**Study material**
####

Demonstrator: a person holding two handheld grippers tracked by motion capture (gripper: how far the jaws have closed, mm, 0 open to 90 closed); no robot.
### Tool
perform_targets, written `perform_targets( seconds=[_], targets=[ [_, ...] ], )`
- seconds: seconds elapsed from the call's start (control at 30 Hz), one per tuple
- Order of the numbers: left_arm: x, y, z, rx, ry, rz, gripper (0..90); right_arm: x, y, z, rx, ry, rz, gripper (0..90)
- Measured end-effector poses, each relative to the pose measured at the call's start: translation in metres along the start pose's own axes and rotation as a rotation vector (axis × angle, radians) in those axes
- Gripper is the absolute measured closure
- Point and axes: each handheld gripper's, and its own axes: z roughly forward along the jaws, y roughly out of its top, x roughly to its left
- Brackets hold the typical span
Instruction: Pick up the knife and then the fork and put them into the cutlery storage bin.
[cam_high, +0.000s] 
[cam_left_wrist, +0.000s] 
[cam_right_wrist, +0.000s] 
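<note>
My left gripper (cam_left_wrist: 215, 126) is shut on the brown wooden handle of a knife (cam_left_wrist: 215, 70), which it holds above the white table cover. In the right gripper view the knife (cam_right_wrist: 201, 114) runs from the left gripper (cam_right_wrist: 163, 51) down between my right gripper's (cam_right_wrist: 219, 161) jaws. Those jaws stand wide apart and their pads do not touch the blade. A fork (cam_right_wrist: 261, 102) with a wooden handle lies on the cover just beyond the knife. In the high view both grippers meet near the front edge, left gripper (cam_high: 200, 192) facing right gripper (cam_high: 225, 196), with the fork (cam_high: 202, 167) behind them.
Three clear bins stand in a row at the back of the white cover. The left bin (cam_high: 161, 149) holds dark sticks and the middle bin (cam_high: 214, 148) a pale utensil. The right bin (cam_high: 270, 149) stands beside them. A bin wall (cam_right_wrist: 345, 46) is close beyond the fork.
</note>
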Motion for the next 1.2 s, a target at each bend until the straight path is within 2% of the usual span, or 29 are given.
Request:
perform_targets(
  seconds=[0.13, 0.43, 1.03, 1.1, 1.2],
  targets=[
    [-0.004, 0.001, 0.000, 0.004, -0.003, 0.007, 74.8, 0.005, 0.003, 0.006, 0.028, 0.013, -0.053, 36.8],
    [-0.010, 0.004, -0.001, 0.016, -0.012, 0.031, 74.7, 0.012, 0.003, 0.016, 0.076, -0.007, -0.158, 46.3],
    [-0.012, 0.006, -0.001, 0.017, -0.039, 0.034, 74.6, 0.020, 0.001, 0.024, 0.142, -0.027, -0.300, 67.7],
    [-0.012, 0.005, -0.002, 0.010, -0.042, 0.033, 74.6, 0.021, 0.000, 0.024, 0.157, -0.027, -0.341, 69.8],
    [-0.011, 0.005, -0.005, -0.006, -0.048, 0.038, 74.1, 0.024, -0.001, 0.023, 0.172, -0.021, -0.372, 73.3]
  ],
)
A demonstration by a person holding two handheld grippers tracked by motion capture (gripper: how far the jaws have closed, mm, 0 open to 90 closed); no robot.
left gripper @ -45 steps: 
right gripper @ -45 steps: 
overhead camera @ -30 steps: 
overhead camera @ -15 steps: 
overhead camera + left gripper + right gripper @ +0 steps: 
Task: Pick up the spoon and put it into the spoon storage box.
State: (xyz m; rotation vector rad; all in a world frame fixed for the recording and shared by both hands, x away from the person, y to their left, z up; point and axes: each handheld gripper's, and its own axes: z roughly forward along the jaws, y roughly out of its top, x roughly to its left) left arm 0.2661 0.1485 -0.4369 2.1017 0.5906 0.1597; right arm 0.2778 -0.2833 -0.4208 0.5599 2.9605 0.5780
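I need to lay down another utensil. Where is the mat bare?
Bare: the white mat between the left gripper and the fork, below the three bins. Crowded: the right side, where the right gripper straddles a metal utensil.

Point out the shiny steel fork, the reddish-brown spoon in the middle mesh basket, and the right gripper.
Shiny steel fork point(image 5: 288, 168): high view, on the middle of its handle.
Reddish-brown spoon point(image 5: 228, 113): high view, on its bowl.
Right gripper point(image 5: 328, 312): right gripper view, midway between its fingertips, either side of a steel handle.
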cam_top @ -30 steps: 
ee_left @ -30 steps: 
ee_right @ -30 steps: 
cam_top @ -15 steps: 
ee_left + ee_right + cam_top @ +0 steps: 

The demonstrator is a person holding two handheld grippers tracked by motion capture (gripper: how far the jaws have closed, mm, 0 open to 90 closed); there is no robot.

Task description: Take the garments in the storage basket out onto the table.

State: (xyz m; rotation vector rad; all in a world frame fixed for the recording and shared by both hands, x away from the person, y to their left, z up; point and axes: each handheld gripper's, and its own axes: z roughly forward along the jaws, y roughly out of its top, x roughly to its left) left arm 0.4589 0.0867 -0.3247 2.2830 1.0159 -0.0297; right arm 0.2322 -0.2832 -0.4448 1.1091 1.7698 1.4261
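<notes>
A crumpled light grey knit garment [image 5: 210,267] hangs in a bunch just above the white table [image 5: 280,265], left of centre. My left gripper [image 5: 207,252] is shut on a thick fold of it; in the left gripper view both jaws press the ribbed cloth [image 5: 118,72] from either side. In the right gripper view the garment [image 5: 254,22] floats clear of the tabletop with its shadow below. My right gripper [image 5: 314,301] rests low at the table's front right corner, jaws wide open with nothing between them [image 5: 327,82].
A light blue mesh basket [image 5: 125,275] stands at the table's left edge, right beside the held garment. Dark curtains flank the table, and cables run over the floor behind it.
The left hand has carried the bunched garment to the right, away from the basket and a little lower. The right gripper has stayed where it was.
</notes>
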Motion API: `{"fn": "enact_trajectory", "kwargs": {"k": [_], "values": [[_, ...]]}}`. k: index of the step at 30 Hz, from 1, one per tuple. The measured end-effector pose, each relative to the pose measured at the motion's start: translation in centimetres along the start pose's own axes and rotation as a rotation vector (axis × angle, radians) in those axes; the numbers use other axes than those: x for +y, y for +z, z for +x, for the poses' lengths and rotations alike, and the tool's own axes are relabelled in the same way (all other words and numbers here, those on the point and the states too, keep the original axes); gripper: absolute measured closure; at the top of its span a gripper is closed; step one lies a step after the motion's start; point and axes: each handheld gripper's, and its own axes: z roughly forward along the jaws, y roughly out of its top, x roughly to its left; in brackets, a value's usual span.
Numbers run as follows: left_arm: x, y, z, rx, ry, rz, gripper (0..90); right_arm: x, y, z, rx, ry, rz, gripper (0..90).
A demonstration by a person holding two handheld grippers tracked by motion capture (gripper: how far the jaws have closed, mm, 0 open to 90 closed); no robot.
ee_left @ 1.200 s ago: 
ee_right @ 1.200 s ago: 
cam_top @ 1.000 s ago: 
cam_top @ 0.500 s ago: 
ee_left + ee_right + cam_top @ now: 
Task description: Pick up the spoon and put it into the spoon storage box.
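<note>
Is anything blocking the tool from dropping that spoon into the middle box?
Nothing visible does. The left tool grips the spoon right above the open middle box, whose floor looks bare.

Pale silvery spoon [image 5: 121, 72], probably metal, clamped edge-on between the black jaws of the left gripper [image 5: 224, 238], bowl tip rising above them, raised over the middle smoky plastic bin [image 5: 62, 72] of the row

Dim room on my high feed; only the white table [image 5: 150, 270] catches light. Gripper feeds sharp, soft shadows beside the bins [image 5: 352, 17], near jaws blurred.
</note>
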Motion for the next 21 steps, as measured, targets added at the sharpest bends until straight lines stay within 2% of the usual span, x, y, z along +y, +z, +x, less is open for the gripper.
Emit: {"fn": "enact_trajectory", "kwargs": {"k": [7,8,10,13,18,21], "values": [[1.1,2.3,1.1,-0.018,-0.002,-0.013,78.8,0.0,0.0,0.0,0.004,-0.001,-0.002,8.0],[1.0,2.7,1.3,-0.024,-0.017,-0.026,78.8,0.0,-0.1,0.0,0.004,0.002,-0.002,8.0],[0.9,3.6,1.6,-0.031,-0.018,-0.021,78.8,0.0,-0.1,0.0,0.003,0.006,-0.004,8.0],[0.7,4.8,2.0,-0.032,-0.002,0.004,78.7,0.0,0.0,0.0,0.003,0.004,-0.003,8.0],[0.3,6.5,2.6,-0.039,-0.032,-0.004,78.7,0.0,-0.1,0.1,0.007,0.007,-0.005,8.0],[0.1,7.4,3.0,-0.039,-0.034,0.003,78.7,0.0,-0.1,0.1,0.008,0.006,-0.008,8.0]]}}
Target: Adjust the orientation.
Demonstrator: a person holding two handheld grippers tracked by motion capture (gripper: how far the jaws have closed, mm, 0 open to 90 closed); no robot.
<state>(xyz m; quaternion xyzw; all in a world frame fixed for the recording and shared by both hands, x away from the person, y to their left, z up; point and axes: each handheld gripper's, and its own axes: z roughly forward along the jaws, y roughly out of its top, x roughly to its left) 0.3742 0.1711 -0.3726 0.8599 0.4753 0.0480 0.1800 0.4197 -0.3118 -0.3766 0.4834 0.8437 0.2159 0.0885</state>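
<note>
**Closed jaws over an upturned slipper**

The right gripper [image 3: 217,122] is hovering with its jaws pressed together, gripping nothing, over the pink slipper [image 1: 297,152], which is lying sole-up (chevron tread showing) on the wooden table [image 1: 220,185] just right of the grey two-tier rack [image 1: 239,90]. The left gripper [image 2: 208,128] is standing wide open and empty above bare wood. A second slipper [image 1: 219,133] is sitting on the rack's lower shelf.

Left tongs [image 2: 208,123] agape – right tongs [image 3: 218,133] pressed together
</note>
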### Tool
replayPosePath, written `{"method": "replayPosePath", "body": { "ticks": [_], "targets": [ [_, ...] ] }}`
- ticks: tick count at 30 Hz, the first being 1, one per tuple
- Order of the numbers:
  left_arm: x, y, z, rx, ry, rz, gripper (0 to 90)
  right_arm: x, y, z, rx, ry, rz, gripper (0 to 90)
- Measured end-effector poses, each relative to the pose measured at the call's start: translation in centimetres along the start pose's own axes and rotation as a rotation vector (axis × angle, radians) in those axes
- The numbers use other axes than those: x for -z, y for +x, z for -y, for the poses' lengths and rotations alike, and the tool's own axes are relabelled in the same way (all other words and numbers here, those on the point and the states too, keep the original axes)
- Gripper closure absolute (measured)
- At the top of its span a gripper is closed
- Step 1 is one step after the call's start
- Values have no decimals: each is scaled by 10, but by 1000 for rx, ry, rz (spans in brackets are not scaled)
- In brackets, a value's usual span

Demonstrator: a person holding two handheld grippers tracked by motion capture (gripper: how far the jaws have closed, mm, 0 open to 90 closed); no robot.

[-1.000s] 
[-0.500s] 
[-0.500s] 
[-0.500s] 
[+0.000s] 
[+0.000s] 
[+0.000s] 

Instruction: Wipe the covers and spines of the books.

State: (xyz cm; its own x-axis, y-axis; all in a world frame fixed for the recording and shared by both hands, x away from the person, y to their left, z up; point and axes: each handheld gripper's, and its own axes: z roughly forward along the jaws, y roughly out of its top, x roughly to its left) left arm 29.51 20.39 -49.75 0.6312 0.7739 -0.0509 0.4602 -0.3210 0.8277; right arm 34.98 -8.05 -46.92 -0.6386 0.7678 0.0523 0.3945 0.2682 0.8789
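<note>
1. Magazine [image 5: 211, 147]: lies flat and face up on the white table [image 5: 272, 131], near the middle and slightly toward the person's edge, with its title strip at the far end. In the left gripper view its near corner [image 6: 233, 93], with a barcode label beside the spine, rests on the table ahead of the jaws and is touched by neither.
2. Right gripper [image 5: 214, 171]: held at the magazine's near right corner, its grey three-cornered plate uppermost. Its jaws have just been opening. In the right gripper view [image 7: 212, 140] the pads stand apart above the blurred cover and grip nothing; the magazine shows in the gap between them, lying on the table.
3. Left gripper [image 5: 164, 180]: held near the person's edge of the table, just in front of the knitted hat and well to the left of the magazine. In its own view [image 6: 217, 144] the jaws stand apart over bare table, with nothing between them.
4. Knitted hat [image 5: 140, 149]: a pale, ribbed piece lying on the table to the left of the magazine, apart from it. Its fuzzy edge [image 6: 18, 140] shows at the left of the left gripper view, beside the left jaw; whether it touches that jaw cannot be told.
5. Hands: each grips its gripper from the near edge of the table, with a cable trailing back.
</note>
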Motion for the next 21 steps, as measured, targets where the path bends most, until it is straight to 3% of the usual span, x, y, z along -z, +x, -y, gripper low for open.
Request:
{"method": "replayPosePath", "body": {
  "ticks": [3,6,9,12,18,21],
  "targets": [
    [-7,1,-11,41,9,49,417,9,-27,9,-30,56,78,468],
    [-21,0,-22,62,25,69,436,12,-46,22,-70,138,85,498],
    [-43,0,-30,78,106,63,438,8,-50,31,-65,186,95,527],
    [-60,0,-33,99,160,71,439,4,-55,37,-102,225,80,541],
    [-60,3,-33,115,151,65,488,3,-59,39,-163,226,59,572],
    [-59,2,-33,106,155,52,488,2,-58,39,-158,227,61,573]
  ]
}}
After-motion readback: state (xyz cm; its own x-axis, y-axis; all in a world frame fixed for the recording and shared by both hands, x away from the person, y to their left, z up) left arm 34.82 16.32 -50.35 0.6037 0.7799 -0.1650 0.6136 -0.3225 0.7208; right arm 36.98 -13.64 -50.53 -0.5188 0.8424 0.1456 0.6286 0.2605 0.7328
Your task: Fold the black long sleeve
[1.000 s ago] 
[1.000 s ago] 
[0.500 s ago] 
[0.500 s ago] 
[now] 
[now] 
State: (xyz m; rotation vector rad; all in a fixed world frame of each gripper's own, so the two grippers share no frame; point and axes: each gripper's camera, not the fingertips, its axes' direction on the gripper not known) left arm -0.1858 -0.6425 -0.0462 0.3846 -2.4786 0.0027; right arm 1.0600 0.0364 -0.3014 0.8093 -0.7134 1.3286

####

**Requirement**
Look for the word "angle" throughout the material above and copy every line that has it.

**Finished task**
- Measured end-effector poses, each relative to the pose measured at the call's start: translation in metres along the start pose's own axes and rotation as a rotation vector (axis × angle, radians) in those axes
Motion API: `{"fn": "enact_trajectory", "kwargs": {"k": [_], "values": [[_, ...]]}}`. k: index of the step at 30 Hz, from 1, one per tuple. The measured end-effector pose, each relative to the pose measured at the motion's start: translation in centimetres along the start pose's own axes and rotation as a rotation vector (axis × angle, radians) in those axes; the numbers use other axes than those: x for +y, y for +z, z for +x, for the poses' lengths and rotations alike, and the tool's own axes are relabelled in the same way (all other words and numbers here, those on the point and the states too, keep the original axes); gripper: absolute measured closure; at the top of its span a gripper is closed; step one lies a step after the motion's start; point and axes: each handheld gripper's, and its own axes: z roughly forward along the jaws, y roughly out of its top, x roughly to its left; in brackets, a value's usual span.
- Measured end-effector poses, each relative to the pose measured at the call's start: translation in centimetres along the start pose's own axes and rotation as a rotation vector (axis × angle, radians) in those axes

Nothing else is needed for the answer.